After days of deliberations with high-ranking officials, President Donald Trump thinks he may have come to a decision about a major foreign policy issue.
He’s not quite sure, though, and he definitely isn’t sharing what his decision might be.
“I sort of have made up my mind,” Trump told CBS Friday on the topic of Venezuela, during a meeting with the press on Air Force One.
However, the president continued, “I can’t tell you what it is.” He added that they had “made a lot of progress with Venezuela in terms of stopping drugs from pouring in,” however.
As The New York Times reported Friday, Trump has been applying military pressure to the South American country, but it remains a mystery for what purpose or what end.
The U.S.’s biggest aircraft carrier, the USS Gerald R. Ford, was moving into a position close enough to carry out strikes on the country, the Times reported, and the president was meeting with officials to review military options. He hadn’t ruled out direct action inside the country.
Trump has engaged in saber-rattling toward Venezuelan President Nicolás Maduro for some time now, saying he’s allowing armed gangs to smuggle drugs in the U.S. Venezuela’s military is now on high alert, creating a pressure-cooker situation, though, as several outlets have reported, Trump officials and aides have said contradictory things about the purpose of these moves.
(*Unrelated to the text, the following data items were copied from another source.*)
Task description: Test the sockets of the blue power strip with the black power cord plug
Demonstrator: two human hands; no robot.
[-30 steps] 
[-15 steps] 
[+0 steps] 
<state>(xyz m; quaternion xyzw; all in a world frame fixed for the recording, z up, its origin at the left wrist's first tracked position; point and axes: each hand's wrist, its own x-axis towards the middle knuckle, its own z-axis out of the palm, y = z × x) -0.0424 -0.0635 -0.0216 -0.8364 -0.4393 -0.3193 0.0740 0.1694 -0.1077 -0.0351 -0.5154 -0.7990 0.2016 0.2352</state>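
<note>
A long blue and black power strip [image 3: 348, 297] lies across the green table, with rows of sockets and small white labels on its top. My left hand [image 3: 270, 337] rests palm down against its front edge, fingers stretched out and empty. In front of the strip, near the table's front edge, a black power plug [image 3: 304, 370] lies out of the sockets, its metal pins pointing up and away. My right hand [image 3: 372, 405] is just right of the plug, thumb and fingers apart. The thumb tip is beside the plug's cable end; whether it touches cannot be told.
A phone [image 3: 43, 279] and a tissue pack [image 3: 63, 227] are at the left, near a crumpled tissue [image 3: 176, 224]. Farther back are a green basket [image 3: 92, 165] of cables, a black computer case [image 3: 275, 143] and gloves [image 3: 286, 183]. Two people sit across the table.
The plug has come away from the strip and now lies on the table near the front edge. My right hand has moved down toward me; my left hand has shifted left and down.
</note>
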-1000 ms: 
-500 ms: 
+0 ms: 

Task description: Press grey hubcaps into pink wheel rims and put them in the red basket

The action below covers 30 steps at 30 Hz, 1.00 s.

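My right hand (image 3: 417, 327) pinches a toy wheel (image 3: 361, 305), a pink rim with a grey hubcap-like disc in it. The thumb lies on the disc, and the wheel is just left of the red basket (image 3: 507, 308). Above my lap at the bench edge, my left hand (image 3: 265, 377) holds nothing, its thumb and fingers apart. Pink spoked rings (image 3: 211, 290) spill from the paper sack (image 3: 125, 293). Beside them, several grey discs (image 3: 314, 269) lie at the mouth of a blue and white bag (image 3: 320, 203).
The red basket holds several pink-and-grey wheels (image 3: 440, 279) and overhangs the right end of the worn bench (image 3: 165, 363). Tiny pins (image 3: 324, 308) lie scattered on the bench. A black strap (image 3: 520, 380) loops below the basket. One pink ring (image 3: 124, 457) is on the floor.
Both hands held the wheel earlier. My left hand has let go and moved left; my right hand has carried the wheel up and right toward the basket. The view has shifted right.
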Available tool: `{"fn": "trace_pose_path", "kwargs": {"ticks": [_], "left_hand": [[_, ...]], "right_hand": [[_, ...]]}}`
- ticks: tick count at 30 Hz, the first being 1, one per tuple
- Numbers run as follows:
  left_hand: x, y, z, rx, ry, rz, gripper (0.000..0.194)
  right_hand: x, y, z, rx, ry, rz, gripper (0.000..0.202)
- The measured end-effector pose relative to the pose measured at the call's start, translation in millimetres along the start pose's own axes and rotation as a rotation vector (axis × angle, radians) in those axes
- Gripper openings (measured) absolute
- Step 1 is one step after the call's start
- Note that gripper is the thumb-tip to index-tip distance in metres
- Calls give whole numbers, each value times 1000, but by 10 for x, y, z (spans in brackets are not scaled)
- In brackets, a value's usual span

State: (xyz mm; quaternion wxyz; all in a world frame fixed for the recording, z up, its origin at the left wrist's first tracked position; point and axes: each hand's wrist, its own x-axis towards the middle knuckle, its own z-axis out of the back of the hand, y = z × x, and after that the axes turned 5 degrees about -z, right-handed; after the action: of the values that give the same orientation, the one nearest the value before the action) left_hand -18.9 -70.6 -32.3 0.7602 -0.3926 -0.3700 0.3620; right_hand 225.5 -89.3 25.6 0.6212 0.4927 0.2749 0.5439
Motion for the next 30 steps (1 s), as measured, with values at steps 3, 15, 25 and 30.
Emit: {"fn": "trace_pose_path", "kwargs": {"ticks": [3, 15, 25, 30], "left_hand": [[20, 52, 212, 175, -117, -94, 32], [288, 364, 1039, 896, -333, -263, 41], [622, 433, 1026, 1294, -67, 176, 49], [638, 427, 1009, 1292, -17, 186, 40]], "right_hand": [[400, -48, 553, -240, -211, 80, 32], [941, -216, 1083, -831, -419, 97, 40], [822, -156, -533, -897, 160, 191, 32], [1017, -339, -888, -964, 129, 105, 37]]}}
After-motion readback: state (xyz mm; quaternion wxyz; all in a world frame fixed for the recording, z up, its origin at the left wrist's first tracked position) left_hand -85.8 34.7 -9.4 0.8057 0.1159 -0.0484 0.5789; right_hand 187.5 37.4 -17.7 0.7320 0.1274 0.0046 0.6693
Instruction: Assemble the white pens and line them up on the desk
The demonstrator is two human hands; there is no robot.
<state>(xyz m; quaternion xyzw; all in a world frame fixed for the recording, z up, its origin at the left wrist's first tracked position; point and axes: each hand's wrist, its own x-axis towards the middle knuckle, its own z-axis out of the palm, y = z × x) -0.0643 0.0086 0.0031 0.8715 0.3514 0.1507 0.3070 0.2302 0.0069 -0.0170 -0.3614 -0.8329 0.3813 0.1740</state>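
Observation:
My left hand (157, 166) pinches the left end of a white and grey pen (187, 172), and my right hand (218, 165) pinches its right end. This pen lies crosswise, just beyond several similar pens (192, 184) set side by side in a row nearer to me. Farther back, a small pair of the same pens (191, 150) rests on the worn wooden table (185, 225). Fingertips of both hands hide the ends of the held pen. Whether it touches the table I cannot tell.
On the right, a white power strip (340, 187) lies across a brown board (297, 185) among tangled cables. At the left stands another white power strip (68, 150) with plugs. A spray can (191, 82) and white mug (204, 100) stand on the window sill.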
The U.S. military has also engaged in numerous strikes over the past few months on more than 20 boats it claims were moving drugs from South America to the U.S. While the legality of these strikes are questionable, they’ve killed dozens of people in the Pacific Ocean and Caribbean Sea, and have created a surge of anger and displeasure among the international community, and Americans—and even Trump’s base.
As The Wall Street Journal reported Friday, a secret leaked memo from the DOJ showed that the administration was linking the boat strikes to fentanyl and stating that they were a chemical weapons threat, a claim that hasn’t been substantiated.